The study’s outcomes highlight the need for Malaysia’s Ministry of Education to strategically improve sustainability education in vocational teacher training programs. A critical implication is the need to review and adapt the current curriculum to explicitly incorporate sustainability components. This adaptation should not only focus on theoretical knowledge but also on practical aspects that help teachers prepare for sustainability teaching. Furthermore, the Ministry should consider launching targeted professional development initiatives for vocational teachers. These programs should go beyond knowledge acquisition, focusing on teacher readiness and pedagogical strategies that align with sustainability concepts. Incentive structures or recognition programs for educators who demonstrate substantial levels of sustainability knowledge and readiness could encourage more active participation in sustainability education within vocational education.
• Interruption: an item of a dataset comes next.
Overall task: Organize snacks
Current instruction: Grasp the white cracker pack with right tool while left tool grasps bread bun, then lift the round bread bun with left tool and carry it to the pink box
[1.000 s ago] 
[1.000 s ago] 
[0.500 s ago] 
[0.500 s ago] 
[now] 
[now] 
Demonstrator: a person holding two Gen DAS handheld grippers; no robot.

5.2. Implications for Vocational Institutions

Vocational institutions, as leaders in TVET, should align their curricula with sustainability-related content and principles. We recommend that courses should explicitly integrate sustainability concepts to ensure a balance of theoretical knowledge and practical readiness for effective teaching. Faculty development programs that focus on improving sustainability knowledge, readiness, and motivation are critical. Creating collaborative opportunities between vocational institutions and external organizations can help to enhance knowledge and promote best practices in ESD.

5.3. Implications for Theory and Research

The study advances theoretical understanding, necessitating an extension of Bandura’s Social Cognitive Theory in the context of sustainability education to reflect the nuances in the dynamics of antecedent factors influencing teachers’ readiness and self-efficacy for sustainability teaching. The importance of readiness in translating knowledge into effective teaching practices should be further investigated. Future research can examine how contextual factors influence the relationships between sustainability knowledge, readiness, and self-efficacy. Understanding how cultural and institutional contexts influence these dynamics will enhance theoretical frameworks. Furthermore, longitudinal studies that examine the evolution of teachers’ sustainability knowledge, readiness, and self-efficacy over time can reveal important insights into the dynamic nature of these relationships.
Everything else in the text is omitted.